-- TASK TO COMPLETE --
Filter on the word "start": copy each matching line from the listing below.

-- INPUT DATA --

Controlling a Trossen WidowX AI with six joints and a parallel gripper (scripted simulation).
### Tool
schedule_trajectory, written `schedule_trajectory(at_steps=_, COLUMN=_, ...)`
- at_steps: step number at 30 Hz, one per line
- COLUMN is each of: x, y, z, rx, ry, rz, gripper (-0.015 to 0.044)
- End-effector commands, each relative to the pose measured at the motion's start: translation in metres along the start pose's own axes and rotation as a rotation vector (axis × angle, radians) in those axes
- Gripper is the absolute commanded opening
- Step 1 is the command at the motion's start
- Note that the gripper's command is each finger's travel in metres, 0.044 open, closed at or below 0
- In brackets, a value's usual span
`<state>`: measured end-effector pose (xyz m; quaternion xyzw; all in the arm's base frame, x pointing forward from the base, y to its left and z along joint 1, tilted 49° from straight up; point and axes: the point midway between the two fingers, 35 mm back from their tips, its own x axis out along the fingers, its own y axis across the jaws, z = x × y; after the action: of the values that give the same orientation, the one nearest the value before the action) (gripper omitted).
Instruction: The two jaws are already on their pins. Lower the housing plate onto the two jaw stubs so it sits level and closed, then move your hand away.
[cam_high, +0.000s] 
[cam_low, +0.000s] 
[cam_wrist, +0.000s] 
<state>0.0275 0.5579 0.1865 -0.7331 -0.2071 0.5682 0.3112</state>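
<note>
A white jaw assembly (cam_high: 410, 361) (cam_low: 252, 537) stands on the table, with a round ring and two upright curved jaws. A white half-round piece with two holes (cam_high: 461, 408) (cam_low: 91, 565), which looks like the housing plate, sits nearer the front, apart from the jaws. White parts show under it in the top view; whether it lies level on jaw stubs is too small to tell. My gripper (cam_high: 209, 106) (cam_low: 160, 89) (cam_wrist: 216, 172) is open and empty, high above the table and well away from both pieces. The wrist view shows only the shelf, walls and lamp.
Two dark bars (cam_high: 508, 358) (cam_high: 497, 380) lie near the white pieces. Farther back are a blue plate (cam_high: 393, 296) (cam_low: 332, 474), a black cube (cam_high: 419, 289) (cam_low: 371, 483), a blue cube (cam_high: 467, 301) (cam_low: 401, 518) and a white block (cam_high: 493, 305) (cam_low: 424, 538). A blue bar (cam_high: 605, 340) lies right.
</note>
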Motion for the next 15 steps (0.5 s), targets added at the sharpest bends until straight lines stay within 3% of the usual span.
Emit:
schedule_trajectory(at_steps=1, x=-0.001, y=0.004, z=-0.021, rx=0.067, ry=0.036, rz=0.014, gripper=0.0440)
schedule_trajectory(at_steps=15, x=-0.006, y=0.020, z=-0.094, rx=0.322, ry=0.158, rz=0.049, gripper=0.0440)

-- ANSWER SECTION --
- End-effector commands, each relative to the pose measured at the motion's start: translation in metres along the start pose's own axes and rotation as a rotation vector (axis × angle, radians) in those axes
- Step 1 is the command at the motion's start

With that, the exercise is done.